Constantly piling all your resources into content creation is not a sustainable strategy. You need to be interacting with real people consistently, always conducting network analysis and tweaking your strategy as needed, posting daily in order to make sure your message is getting across.

6. Not giving your strategy the time of day

This is a point that I cannot stress enough. The best social media marketing strategies are built, sustained and made-whole by analytical data. When you start a social media marketing strategy you need to be persistent with it. That way you can see what is working, what isn’t working, and where you perhaps need to redistribute your investment.

Social media isn’t a sales channel. However, many professionals are sales minded. If that’s you, turn your eyes away from your bottom line because unless we are talking about social PPC, it isn’t advertising. Instead, conduct a little social listening – see how much people are talking about your brand now.
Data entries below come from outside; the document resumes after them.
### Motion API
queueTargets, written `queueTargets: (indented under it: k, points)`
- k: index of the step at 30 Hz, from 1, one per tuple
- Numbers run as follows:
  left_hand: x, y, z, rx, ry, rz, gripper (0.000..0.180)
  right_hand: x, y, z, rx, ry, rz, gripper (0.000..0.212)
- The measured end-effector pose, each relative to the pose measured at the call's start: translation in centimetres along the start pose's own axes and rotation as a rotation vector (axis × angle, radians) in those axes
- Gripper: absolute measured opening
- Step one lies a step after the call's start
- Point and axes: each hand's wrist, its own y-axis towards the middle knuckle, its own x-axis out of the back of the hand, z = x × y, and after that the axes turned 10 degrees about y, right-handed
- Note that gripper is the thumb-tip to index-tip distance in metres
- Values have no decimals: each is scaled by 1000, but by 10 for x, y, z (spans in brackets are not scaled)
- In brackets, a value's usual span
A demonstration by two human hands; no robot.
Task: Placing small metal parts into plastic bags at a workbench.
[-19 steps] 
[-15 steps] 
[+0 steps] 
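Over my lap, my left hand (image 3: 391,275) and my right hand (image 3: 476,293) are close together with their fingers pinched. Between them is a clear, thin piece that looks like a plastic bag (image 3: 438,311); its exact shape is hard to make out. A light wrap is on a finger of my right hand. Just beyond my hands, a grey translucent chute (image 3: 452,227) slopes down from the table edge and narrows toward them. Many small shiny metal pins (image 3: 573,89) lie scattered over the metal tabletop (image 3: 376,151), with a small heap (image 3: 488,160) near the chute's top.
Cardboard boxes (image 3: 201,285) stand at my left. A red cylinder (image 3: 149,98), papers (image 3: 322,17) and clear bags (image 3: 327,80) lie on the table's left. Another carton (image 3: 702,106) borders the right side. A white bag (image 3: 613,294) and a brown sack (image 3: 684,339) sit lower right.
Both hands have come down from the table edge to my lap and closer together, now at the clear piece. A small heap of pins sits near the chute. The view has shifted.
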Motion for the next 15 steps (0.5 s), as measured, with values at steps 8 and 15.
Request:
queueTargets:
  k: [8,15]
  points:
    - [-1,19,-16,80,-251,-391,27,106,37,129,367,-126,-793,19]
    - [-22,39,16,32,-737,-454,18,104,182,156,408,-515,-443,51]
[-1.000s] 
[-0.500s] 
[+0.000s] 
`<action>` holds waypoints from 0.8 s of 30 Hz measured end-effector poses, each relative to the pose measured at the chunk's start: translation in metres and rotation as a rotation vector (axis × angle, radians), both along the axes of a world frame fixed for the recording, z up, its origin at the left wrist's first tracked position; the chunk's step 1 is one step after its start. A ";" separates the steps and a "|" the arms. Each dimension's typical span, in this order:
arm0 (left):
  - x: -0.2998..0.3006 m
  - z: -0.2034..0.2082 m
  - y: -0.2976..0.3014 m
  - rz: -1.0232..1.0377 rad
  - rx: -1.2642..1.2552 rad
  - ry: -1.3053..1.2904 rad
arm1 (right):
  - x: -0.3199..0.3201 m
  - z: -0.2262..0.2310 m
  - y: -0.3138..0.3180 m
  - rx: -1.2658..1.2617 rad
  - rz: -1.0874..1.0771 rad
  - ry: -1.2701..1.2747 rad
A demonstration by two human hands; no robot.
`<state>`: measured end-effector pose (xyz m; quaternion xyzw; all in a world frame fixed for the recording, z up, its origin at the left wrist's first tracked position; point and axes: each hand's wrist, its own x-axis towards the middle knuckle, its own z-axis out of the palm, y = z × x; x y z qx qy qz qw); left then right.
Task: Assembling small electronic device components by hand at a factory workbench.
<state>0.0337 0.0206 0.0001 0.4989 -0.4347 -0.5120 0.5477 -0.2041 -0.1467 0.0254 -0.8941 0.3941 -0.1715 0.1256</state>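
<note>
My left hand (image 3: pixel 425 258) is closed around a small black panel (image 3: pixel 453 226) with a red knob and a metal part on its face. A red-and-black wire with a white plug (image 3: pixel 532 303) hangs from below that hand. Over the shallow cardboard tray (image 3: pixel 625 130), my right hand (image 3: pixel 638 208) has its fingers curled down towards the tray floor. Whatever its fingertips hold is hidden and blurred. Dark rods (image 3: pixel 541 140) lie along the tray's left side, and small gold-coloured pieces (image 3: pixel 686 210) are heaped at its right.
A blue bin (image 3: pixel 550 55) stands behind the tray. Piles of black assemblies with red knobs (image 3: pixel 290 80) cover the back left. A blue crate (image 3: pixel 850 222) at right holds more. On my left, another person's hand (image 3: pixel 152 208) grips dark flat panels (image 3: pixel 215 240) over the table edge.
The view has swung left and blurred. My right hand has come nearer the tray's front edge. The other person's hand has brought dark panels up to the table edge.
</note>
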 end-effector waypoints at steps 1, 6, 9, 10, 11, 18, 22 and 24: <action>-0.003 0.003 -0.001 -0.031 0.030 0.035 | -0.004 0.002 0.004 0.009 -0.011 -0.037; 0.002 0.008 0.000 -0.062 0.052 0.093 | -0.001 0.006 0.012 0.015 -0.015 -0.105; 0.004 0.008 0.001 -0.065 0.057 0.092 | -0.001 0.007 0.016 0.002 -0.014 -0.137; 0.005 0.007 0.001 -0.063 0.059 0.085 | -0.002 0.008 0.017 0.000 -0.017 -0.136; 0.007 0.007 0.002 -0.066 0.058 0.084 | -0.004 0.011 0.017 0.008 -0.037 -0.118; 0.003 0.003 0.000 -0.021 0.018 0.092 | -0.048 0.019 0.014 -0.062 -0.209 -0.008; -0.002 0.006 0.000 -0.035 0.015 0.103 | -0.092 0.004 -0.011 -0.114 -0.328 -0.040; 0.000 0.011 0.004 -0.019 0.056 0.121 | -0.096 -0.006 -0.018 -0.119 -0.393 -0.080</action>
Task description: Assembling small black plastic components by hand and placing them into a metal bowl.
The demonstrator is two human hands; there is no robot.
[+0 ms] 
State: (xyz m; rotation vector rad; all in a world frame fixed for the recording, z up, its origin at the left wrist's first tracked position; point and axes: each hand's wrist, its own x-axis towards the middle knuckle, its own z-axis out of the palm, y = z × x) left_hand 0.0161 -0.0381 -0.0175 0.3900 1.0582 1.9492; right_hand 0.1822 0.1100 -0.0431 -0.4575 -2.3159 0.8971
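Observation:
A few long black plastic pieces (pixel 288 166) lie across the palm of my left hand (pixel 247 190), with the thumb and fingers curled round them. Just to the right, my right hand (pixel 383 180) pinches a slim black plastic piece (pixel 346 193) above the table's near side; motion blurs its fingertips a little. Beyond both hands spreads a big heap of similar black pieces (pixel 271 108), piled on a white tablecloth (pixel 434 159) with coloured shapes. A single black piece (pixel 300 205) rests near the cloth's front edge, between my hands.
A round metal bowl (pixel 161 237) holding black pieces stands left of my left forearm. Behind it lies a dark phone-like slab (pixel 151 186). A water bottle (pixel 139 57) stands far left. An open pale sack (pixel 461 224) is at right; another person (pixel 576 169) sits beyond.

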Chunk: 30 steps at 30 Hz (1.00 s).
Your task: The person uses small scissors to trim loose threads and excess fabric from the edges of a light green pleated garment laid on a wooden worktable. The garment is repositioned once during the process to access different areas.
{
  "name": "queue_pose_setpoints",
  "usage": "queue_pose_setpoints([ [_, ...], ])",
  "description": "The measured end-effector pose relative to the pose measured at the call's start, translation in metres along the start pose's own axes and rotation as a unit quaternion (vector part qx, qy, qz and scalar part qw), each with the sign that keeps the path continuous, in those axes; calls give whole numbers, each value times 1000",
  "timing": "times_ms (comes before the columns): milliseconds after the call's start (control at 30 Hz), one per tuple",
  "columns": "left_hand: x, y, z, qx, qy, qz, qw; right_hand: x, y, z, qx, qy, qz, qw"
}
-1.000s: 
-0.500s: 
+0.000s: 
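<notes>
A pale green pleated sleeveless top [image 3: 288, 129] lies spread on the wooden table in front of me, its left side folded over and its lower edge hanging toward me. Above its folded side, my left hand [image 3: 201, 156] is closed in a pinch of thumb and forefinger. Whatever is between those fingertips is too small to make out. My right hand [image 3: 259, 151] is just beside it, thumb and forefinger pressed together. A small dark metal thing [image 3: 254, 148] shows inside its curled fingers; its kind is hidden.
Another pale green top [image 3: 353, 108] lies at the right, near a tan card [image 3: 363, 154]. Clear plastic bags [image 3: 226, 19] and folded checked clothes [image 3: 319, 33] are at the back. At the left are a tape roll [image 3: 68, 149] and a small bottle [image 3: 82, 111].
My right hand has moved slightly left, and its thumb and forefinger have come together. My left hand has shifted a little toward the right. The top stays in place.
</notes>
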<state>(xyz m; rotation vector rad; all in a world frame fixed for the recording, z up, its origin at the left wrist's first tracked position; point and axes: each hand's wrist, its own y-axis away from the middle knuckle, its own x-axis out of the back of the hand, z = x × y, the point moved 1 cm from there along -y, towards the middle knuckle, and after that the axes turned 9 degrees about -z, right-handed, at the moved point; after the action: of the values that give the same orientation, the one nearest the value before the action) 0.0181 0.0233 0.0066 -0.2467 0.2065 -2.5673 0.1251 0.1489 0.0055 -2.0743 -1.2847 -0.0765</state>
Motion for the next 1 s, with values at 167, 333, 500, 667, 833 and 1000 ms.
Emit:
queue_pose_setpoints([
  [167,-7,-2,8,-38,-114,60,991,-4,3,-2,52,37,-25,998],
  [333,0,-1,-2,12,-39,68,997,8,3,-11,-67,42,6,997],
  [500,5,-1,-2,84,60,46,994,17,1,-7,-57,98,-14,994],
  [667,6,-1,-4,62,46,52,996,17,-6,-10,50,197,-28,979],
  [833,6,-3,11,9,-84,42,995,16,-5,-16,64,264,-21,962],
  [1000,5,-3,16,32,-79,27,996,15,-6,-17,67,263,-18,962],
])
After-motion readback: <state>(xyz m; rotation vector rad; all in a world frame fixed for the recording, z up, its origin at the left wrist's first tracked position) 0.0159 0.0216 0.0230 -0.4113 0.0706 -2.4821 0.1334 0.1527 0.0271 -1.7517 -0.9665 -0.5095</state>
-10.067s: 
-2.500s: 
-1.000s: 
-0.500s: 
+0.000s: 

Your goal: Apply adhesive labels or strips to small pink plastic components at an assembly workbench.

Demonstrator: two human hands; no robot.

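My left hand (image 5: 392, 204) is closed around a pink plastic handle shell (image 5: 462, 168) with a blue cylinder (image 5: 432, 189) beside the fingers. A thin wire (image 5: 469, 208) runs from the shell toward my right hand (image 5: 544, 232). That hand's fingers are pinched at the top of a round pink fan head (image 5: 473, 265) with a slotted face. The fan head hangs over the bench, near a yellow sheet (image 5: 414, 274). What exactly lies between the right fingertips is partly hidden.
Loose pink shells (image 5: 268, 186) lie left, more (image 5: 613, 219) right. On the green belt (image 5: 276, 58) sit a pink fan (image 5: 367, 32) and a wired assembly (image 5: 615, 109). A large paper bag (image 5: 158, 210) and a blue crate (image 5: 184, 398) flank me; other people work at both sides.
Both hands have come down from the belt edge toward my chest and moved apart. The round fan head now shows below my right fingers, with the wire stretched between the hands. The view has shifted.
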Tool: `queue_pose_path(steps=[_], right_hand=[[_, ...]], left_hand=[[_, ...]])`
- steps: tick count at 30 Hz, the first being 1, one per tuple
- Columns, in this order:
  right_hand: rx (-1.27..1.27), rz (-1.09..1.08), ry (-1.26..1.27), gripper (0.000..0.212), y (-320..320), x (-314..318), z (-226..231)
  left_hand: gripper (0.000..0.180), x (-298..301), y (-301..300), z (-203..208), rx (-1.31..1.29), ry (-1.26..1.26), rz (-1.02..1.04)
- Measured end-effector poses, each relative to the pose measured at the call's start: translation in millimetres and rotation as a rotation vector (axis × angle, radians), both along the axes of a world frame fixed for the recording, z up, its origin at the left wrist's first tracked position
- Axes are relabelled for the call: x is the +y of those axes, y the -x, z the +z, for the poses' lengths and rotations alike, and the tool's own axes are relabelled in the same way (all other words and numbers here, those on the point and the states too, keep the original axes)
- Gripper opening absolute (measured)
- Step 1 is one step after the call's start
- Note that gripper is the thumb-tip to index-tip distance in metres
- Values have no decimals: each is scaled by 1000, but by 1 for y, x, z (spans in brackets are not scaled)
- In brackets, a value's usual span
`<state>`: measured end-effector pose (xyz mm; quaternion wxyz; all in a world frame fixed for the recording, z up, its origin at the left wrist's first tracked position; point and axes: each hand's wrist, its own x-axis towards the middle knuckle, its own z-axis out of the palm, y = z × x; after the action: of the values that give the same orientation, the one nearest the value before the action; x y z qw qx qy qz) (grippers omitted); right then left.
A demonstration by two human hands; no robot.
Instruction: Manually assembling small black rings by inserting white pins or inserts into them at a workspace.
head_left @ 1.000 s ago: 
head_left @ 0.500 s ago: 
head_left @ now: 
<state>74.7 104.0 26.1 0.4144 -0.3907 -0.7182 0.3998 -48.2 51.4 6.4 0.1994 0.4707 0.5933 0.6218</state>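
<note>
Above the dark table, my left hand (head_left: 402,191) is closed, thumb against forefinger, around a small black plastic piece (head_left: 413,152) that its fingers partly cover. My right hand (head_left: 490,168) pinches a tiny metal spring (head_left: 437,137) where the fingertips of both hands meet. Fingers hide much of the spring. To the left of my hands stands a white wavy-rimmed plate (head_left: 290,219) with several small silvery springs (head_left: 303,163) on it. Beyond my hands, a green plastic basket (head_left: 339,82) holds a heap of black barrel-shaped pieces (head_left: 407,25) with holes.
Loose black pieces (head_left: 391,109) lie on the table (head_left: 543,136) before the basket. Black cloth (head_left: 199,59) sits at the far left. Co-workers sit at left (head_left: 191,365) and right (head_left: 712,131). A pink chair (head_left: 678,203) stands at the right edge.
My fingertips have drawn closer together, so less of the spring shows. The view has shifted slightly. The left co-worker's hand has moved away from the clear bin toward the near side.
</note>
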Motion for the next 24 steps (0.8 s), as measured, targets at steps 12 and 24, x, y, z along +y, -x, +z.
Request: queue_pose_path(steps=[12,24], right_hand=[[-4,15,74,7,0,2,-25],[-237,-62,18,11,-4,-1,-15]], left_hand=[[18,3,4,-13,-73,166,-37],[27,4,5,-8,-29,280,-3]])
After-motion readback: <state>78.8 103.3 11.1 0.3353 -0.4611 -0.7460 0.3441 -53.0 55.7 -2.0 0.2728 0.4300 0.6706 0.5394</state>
7. Thinking social media is the only thing that needs work

If you are building an engaged, relevant audience, and traffic from social networks to your sites is high but those leads aren’t converting into sales, the issue is likely to be somewhere else. You need to have one clear brand message across all of your channels – your website, web content, email, outbound, inbound, Homeward Bound, ALL of those buzzwords.

One final, happier note

Instagress, the spammy auto-comment/follow-unfollow bot service for Instagram, has been closed. So at least that’s one less bad social media practice that we don’t have to worry about.

And you can use relevant hashtags without getting hundreds of bots telling you that your picture of your lunch is “WOW! Inspiring! 😍”.